Prototyping a personal search engine

By R. S. Doiel, 2023-03-07

Do we really need a search engine to index the “whole web”? Maybe a curated subset is better.

Alex Schreoder’s post A Vision for Search prompted me to write up an idea I call a “personal search engine”. I’ve been thinking about a “a personal search engine” for years, maybe a decade.

With the current state of brokenness in commercial search engines, especially with the implosion of the commercial social media platforms, we have an opportunity to re-think search on a more personal level.

The tooling around static site generation where a personal search is an extension of your own website suggests a path out of the quagmire of commercial search engines. Can techniques I use for my own site search, be extended into a personal search engine?

A Broken Cycle

Search engines happened pretty early on in the web. If my memory is correct they showed up with the arrival of support for CGI in early web server software. Remembering back through the decades I see a pattern.

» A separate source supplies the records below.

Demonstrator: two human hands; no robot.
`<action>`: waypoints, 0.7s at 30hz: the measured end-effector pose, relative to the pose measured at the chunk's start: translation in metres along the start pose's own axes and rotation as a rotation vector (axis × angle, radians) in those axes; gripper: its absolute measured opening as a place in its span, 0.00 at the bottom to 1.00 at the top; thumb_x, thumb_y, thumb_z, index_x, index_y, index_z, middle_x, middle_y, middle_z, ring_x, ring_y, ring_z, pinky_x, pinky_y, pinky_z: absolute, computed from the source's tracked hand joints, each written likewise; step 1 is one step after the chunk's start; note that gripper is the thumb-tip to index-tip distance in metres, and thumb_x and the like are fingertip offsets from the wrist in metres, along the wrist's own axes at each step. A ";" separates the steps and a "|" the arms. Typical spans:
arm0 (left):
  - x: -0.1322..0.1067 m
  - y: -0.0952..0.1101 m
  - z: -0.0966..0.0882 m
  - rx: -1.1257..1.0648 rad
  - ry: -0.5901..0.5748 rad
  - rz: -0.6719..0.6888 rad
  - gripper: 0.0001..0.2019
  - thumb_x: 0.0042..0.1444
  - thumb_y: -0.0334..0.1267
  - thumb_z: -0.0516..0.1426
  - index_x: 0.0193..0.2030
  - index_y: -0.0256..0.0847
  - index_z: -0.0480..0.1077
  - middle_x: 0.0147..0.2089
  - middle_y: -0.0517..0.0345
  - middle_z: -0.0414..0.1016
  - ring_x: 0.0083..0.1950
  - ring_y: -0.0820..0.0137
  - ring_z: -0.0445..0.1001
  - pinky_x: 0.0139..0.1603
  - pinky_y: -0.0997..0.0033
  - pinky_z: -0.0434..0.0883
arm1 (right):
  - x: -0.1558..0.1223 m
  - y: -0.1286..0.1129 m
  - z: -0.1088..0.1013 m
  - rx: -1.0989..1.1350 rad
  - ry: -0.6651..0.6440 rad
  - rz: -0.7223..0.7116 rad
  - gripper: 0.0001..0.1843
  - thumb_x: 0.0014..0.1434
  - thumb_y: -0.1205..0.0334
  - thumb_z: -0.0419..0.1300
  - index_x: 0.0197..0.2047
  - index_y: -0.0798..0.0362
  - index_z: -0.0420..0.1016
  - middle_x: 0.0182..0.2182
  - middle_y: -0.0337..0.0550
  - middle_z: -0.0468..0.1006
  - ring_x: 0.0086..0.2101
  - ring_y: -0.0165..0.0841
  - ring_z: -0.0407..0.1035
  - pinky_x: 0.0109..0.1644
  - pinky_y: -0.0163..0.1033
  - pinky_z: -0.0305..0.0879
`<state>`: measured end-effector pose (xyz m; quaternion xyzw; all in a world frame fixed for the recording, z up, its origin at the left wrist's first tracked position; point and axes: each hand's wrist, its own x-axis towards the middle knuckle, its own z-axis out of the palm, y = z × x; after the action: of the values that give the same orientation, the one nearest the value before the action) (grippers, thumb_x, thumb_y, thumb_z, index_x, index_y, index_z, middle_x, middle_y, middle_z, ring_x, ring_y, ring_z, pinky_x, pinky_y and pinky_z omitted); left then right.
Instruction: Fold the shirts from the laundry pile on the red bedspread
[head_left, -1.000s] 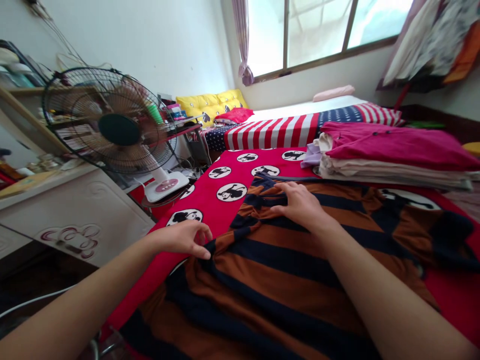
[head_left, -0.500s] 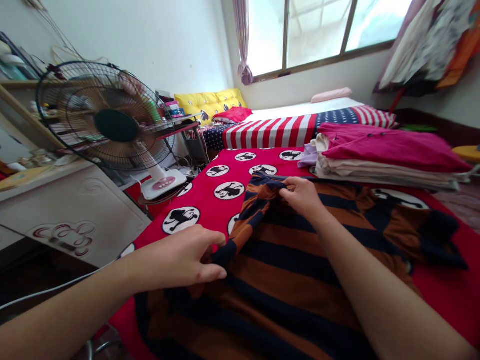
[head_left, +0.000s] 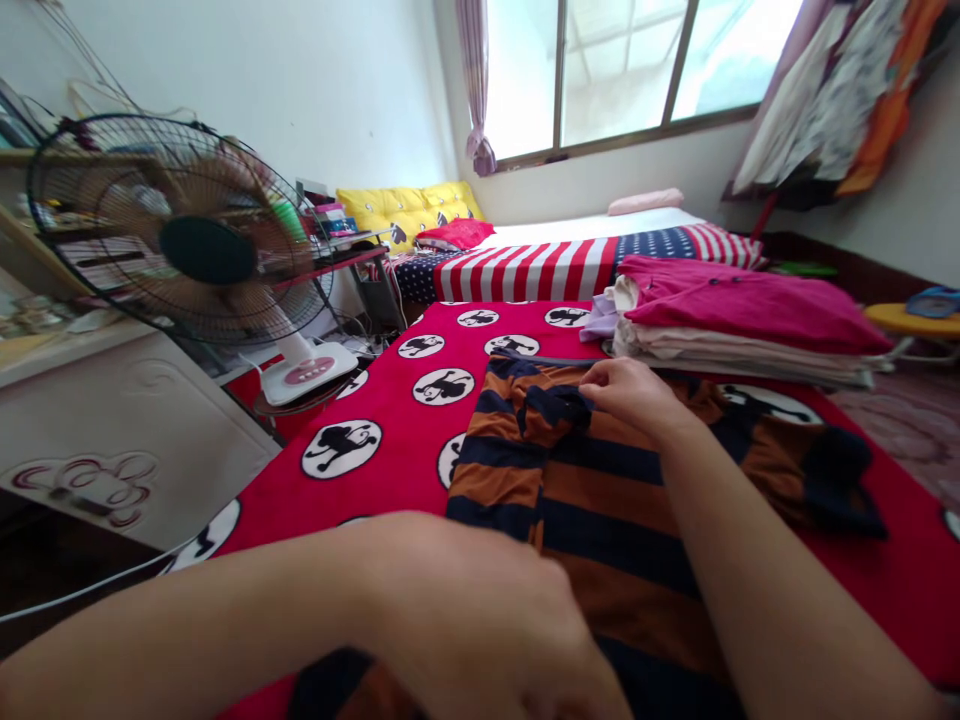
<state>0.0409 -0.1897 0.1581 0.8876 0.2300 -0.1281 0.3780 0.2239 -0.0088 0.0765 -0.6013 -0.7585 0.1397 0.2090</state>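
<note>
R hand (head_left: 630,395) fingers clamped on blue/brown striped top (head_left: 600,490), which lies on red patterned cloth (head_left: 405,450) nr clothes stack (head_left: 742,300). L hand (head_left: 480,610) at its near end; fingers mostly hidden, can't tell if apart.

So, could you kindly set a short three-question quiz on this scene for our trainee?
1. Which hand visibly pinches the bunched navy cloth of the striped garment?
2. What colour is the top piece of the folded stack? A) yellow B) pink C) black
3. True or false: the folded stack lies nearer the person than the striped garment does.

Key:
1. The right hand; the fingertips of the left hand cannot be seen.
2. B
3. False; it lies beyond the striped garment.
</note>
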 end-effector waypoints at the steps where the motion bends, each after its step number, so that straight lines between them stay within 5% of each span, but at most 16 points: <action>1: 0.008 -0.012 -0.010 -0.022 0.115 0.007 0.08 0.56 0.39 0.56 0.41 0.48 0.76 0.31 0.61 0.78 0.29 0.70 0.75 0.29 0.74 0.68 | -0.001 -0.003 0.002 -0.019 -0.019 0.023 0.09 0.49 0.56 0.60 0.29 0.49 0.80 0.30 0.44 0.80 0.31 0.37 0.72 0.29 0.35 0.59; 2: 0.016 -0.028 -0.020 -0.018 0.286 -0.018 0.09 0.58 0.41 0.55 0.39 0.46 0.76 0.31 0.61 0.78 0.31 0.70 0.75 0.33 0.74 0.68 | -0.001 -0.006 0.003 -0.036 -0.040 0.044 0.11 0.50 0.53 0.60 0.29 0.49 0.80 0.30 0.45 0.80 0.31 0.37 0.72 0.29 0.36 0.59; 5: 0.042 -0.098 -0.042 0.139 1.084 -0.324 0.11 0.60 0.39 0.51 0.38 0.41 0.75 0.33 0.56 0.77 0.36 0.67 0.75 0.40 0.70 0.69 | -0.001 -0.009 0.007 -0.078 -0.046 0.101 0.11 0.51 0.51 0.59 0.30 0.46 0.79 0.32 0.44 0.80 0.32 0.38 0.72 0.30 0.37 0.58; 7: 0.057 -0.147 -0.045 0.159 1.302 -0.453 0.12 0.59 0.32 0.50 0.41 0.39 0.74 0.40 0.52 0.77 0.43 0.66 0.75 0.48 0.69 0.69 | 0.000 -0.009 0.011 -0.093 -0.031 0.123 0.10 0.51 0.52 0.59 0.31 0.45 0.79 0.34 0.43 0.80 0.35 0.38 0.72 0.31 0.37 0.59; 9: 0.069 -0.184 -0.038 0.150 1.261 -0.487 0.13 0.56 0.28 0.51 0.43 0.37 0.75 0.45 0.48 0.76 0.48 0.64 0.74 0.53 0.67 0.68 | 0.000 -0.007 0.015 -0.101 -0.031 0.121 0.11 0.49 0.51 0.61 0.35 0.45 0.79 0.37 0.42 0.80 0.37 0.39 0.72 0.34 0.38 0.61; 12: 0.079 -0.208 -0.020 0.187 1.191 -0.439 0.17 0.57 0.32 0.52 0.52 0.38 0.72 0.55 0.47 0.71 0.56 0.64 0.69 0.59 0.67 0.65 | 0.001 -0.004 0.023 -0.118 -0.068 0.103 0.17 0.46 0.52 0.64 0.41 0.46 0.78 0.40 0.44 0.79 0.40 0.41 0.72 0.37 0.40 0.62; 15: 0.081 -0.207 -0.007 0.261 1.120 -0.471 0.26 0.55 0.37 0.53 0.62 0.39 0.63 0.64 0.46 0.62 0.64 0.61 0.61 0.66 0.62 0.58 | 0.003 -0.003 0.027 -0.105 -0.046 0.109 0.11 0.48 0.60 0.60 0.36 0.47 0.79 0.37 0.45 0.79 0.39 0.41 0.72 0.37 0.40 0.62; 19: 0.081 -0.200 -0.004 0.318 1.002 -0.566 0.39 0.52 0.41 0.57 0.70 0.40 0.48 0.72 0.46 0.46 0.71 0.58 0.48 0.69 0.56 0.48 | 0.003 0.002 0.026 -0.025 0.298 0.082 0.15 0.52 0.68 0.52 0.38 0.48 0.77 0.38 0.43 0.77 0.38 0.37 0.72 0.40 0.38 0.63; 21: 0.082 -0.200 -0.005 0.333 0.973 -0.609 0.40 0.54 0.51 0.55 0.70 0.40 0.47 0.72 0.46 0.44 0.72 0.57 0.44 0.70 0.55 0.45 | 0.001 0.006 0.026 -0.070 0.350 0.143 0.17 0.51 0.71 0.51 0.39 0.48 0.76 0.42 0.44 0.76 0.39 0.37 0.71 0.41 0.39 0.63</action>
<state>0.0105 -0.0389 0.0058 0.7857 0.5978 0.1561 0.0311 0.2167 -0.0054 0.0511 -0.6758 -0.6700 0.0210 0.3065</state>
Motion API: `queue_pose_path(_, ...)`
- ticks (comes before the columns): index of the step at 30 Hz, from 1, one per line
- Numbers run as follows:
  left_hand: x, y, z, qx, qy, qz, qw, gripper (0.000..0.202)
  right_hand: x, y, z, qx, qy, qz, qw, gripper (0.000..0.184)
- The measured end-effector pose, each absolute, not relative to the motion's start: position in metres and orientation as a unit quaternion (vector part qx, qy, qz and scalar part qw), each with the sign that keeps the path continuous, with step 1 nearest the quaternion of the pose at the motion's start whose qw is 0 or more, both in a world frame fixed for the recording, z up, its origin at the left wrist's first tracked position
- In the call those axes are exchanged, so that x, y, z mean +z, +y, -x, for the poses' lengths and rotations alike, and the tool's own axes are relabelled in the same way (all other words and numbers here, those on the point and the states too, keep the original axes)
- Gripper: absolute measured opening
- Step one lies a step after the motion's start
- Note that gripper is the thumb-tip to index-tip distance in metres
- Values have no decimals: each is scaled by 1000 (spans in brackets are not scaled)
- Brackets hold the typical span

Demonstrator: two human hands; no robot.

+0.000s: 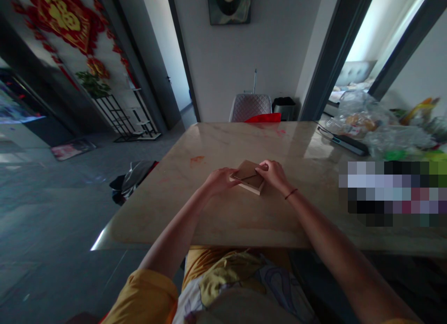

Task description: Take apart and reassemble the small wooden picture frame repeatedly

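A small brown cardboard box [252,185] lies flat on the marble-look table [230,221], turned at an angle, with a dark line along its upper face where a flap or lid edge seems to be. Fingers of my left hand [221,178] hold the box at its left side. At the box's right corner, my right hand [274,174] pinches the edge of the flap or lid between thumb and bent fingers. A thin dark band circles my right wrist. What is inside the box is hidden.
Clear plastic bags [370,119] with goods crowd the table's right side, beside a dark elongated device [349,145]. A quilted chair [251,107] with a red item [263,118] stands at the far edge. A dark bag [134,177] lies left of the table.
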State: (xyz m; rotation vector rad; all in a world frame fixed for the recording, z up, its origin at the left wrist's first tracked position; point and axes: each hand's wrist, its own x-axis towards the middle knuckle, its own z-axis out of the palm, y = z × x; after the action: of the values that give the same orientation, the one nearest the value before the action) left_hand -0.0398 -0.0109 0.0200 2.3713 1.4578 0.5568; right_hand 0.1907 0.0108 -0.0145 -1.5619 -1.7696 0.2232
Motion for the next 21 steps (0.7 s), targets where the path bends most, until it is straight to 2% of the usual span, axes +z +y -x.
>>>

  1. Someone comes up with a clever way to index web content and determine relevancy
  2. They index enough the web to be interesting and attract early adopters
  3. They go mainstream, this compels them to have a business model, usually some form of ad-tech
  4. They index an ever larger portion of the web, the results from the search engine starts to degrade
  5. The business model becomes the primary focus of the company, the indexing gets exploited (e.g. content farms, page hijacking), the search results degrade.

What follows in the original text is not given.